[EXERCISE BRIEF] Reproduce the following entries exactly, leaving nothing out.

[Opening LISTED ENTRIES section]

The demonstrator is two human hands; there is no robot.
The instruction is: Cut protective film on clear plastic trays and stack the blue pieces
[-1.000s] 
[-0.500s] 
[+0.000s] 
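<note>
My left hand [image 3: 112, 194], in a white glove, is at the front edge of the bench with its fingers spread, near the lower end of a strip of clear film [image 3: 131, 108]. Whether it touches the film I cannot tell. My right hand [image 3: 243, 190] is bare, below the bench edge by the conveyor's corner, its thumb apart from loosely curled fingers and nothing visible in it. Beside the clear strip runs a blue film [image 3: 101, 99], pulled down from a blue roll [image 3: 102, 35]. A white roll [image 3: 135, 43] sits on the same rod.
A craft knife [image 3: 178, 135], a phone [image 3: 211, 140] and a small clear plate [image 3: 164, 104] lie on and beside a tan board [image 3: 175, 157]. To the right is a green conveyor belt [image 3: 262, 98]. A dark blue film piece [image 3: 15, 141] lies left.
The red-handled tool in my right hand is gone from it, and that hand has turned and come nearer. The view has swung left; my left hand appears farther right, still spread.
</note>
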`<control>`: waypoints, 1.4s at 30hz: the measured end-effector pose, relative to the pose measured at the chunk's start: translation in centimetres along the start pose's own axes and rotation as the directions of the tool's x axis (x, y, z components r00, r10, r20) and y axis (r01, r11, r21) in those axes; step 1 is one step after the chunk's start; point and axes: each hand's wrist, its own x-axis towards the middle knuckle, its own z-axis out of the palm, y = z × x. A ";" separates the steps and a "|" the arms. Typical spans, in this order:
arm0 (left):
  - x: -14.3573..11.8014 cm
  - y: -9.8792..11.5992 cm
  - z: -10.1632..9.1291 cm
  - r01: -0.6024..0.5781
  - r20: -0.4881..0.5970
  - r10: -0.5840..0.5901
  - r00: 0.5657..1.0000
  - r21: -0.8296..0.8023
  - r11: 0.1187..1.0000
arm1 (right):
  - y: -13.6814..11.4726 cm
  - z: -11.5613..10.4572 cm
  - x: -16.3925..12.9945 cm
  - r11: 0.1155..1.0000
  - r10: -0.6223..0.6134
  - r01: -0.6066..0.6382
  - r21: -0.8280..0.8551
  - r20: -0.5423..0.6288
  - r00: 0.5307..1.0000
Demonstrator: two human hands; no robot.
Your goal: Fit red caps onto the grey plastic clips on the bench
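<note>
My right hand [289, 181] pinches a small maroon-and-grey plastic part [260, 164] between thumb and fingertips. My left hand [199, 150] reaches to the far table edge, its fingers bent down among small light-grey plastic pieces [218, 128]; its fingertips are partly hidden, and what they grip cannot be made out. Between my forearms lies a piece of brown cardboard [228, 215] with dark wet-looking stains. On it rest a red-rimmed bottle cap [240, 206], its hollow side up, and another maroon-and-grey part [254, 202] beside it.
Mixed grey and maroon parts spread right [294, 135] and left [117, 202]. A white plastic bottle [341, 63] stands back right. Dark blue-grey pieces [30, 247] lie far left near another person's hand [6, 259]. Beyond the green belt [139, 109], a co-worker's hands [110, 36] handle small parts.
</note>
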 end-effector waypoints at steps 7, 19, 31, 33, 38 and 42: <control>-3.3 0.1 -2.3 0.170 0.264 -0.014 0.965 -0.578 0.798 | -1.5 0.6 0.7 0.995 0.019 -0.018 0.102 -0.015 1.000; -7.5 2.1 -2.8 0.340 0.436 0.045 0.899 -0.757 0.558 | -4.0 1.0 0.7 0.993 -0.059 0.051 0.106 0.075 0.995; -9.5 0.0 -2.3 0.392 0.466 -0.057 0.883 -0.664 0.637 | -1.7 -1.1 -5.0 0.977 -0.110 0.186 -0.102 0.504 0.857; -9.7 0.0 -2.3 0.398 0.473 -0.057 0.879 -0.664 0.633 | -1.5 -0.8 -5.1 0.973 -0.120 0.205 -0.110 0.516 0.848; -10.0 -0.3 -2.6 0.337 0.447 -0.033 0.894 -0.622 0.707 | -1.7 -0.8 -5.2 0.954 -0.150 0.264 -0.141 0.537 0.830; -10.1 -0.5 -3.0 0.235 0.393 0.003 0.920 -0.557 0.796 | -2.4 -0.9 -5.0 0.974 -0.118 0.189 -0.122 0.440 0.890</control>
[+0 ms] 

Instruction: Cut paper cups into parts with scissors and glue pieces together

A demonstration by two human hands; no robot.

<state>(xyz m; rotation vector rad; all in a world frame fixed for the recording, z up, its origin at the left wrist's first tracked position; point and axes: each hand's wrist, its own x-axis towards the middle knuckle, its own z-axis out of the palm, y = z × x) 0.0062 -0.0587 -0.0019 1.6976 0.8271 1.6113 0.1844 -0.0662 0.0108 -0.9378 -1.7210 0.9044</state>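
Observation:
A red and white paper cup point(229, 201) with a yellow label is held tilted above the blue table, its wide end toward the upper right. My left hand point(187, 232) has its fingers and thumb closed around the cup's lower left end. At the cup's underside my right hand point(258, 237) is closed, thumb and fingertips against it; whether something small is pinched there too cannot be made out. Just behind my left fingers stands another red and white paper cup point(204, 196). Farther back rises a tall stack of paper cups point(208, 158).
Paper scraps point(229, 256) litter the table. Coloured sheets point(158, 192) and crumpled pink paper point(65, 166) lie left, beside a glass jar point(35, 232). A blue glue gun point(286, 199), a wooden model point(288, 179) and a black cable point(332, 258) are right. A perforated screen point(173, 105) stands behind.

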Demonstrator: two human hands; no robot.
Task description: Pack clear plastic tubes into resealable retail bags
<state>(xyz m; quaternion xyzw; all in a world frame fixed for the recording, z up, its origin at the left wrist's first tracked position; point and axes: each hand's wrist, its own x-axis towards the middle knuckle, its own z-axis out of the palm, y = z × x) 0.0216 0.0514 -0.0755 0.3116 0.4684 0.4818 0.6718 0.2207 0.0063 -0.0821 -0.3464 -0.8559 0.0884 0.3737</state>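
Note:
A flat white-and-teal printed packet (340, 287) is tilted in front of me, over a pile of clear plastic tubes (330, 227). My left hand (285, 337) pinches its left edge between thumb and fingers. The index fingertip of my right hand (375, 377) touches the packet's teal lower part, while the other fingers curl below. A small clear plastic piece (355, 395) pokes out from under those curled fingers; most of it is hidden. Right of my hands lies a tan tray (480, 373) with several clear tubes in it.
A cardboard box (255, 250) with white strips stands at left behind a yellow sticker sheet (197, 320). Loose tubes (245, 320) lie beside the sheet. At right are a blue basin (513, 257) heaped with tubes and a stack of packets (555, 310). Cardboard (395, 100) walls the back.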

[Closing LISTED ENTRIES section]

[ANSWER AREA]
The demonstrator is two human hands; there is no robot.
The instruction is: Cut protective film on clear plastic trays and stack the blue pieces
[-1.000s] 
[-0.500s] 
[+0.000s] 
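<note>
My left hand [image 3: 112, 194], in a white glove, is at the front edge of the bench with its fingers spread, near the lower end of a strip of clear film [image 3: 131, 108]. Whether it touches the film I cannot tell. My right hand [image 3: 243, 190] is bare, below the bench edge by the conveyor's corner, its thumb apart from loosely curled fingers and nothing visible in it. Beside the clear strip runs a blue film [image 3: 101, 99], pulled down from a blue roll [image 3: 102, 35]. A white roll [image 3: 135, 43] sits on the same rod.
A craft knife [image 3: 178, 135], a phone [image 3: 211, 140] and a small clear plate [image 3: 164, 104] lie on and beside a tan board [image 3: 175, 157]. To the right is a green conveyor belt [image 3: 262, 98]. A dark blue film piece [image 3: 15, 141] lies left.
The red-handled tool in my right hand is gone from it, and that hand has turned and come nearer. The view has swung left; my left hand appears farther right, still spread.
</note>
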`<control>`: waypoints, 1.4s at 30hz: the measured end-effector pose, relative to the pose measured at the chunk's start: translation in centimetres along the start pose's own axes and rotation as the directions of the tool's x axis (x, y, z components r00, r10, r20) and y axis (r01, r11, r21) in those axes; step 1 is one step after the chunk's start; point and axes: each hand's wrist, its own x-axis towards the middle knuckle, its own z-axis out of the palm, y = z × x. A ";" separates the steps and a "|" the arms. Typical spans, in this order:
arm0 (left):
  - x: -14.3573..11.8014 cm
  - y: -9.8792..11.5992 cm
  - z: -10.1632..9.1291 cm
  - r01: -0.6024..0.5781
  - r20: -0.4881..0.5970
  - r10: -0.5840..0.5901
  - r00: 0.5657..1.0000
  - r21: -0.8296..0.8023
  - r11: 0.1187..1.0000
arm1 (right):
  - y: -13.6814..11.4726 cm
  - z: -11.5613..10.4572 cm
  - x: -16.3925..12.9945 cm
  - r11: 0.1155..1.0000
  - r10: -0.6223..0.6134
  - r01: -0.6066..0.6382
  - r21: -0.8280..0.8551
  - r20: -0.5423..0.6288
  - r00: 0.5307..1.0000
Demonstrator: two human hands; no robot.
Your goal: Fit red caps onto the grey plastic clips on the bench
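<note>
My right hand [289, 181] pinches a small maroon-and-grey plastic part [260, 164] between thumb and fingertips. My left hand [199, 150] reaches to the far table edge, its fingers bent down among small light-grey plastic pieces [218, 128]; its fingertips are partly hidden, and what they grip cannot be made out. Between my forearms lies a piece of brown cardboard [228, 215] with dark wet-looking stains. On it rest a red-rimmed bottle cap [240, 206], its hollow side up, and another maroon-and-grey part [254, 202] beside it.
Mixed grey and maroon parts spread right [294, 135] and left [117, 202]. A white plastic bottle [341, 63] stands back right. Dark blue-grey pieces [30, 247] lie far left near another person's hand [6, 259]. Beyond the green belt [139, 109], a co-worker's hands [110, 36] handle small parts.
</note>
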 end-effector waypoints at steps 7, 19, 31, 33, 38 and 42: <control>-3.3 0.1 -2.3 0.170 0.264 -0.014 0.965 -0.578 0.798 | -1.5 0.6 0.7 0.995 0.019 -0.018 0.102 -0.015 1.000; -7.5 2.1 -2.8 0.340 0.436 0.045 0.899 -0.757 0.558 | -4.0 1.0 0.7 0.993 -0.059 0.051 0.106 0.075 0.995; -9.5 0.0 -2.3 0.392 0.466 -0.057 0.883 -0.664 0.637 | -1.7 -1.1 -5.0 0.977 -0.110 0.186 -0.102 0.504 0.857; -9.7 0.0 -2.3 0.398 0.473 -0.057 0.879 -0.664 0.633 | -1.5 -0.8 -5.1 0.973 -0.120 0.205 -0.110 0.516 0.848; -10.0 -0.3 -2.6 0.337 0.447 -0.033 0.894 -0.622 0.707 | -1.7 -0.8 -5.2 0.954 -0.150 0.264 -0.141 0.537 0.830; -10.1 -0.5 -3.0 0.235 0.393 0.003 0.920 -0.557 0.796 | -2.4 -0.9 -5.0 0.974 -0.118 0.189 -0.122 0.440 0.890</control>
[+0 ms] 

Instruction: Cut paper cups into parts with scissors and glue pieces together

A demonstration by two human hands; no robot.

<state>(xyz m; rotation vector rad; all in a world frame fixed for the recording, z up, its origin at the left wrist's first tracked position; point and axes: each hand's wrist, its own x-axis towards the middle knuckle, its own z-axis out of the palm, y = z × x) 0.0062 -0.0587 -0.0019 1.6976 0.8271 1.6113 0.1844 -0.0662 0.0108 -0.9378 -1.7210 0.9044</state>
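Observation:
A red and white paper cup point(229, 201) with a yellow label is held tilted above the blue table, its wide end toward the upper right. My left hand point(187, 232) has its fingers and thumb closed around the cup's lower left end. At the cup's underside my right hand point(258, 237) is closed, thumb and fingertips against it; whether something small is pinched there too cannot be made out. Just behind my left fingers stands another red and white paper cup point(204, 196). Farther back rises a tall stack of paper cups point(208, 158).
Paper scraps point(229, 256) litter the table. Coloured sheets point(158, 192) and crumpled pink paper point(65, 166) lie left, beside a glass jar point(35, 232). A blue glue gun point(286, 199), a wooden model point(288, 179) and a black cable point(332, 258) are right. A perforated screen point(173, 105) stands behind.
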
Demonstrator: two human hands; no robot.
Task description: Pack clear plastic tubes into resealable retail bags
<state>(xyz m; quaternion xyzw; all in a world frame fixed for the recording, z up, its origin at the left wrist's first tracked position; point and axes: each hand's wrist, its own x-axis towards the middle knuckle, its own z-axis out of the palm, y = z × x) 0.0216 0.0514 -0.0755 0.3116 0.4684 0.4818 0.6718 0.2207 0.0063 -0.0821 -0.3464 -0.8559 0.0884 0.3737</state>
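Note:
A flat white-and-teal printed packet (340, 287) is tilted in front of me, over a pile of clear plastic tubes (330, 227). My left hand (285, 337) pinches its left edge between thumb and fingers. The index fingertip of my right hand (375, 377) touches the packet's teal lower part, while the other fingers curl below. A small clear plastic piece (355, 395) pokes out from under those curled fingers; most of it is hidden. Right of my hands lies a tan tray (480, 373) with several clear tubes in it.
A cardboard box (255, 250) with white strips stands at left behind a yellow sticker sheet (197, 320). Loose tubes (245, 320) lie beside the sheet. At right are a blue basin (513, 257) heaped with tubes and a stack of packets (555, 310). Cardboard (395, 100) walls the back.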

That is the complete output.